> What you are asked to do: Exactly as they stand, write out all of the entries again.

BEGIN Supplied entries

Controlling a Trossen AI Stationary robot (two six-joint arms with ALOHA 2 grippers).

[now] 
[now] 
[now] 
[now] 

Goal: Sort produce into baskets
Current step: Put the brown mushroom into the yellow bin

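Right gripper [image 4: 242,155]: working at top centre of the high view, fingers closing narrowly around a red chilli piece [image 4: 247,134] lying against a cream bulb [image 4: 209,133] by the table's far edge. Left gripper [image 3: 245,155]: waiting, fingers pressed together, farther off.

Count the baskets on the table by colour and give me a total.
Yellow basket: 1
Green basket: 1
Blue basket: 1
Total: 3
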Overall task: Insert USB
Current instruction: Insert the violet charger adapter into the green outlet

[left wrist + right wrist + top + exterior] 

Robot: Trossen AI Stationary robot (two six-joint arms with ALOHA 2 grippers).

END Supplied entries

> Task result:
Controlling a Trossen AI Stationary robot (two six-joint arms with ALOHA 2 grippers).

[now] 
[now] 
[now] 
[now] 

Goal: Sort produce into baskets
Current step: Put the brown mushroom into the yellow bin

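Right gripper [image 4: 242,155]: working at top centre of the high view, fingers closing narrowly around a red chilli piece [image 4: 247,134] lying against a cream bulb [image 4: 209,133] by the table's far edge. Left gripper [image 3: 245,155]: waiting, fingers pressed together, farther off.

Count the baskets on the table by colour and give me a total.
Yellow basket: 1
Green basket: 1
Blue basket: 1
Total: 3
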Overall task: Insert USB
Current instruction: Insert the violet charger adapter into the green outlet

[left wrist + right wrist + top + exterior] 

Robot: Trossen AI Stationary robot (two six-joint arms with ALOHA 2 grippers).

No more work remains for this exercise.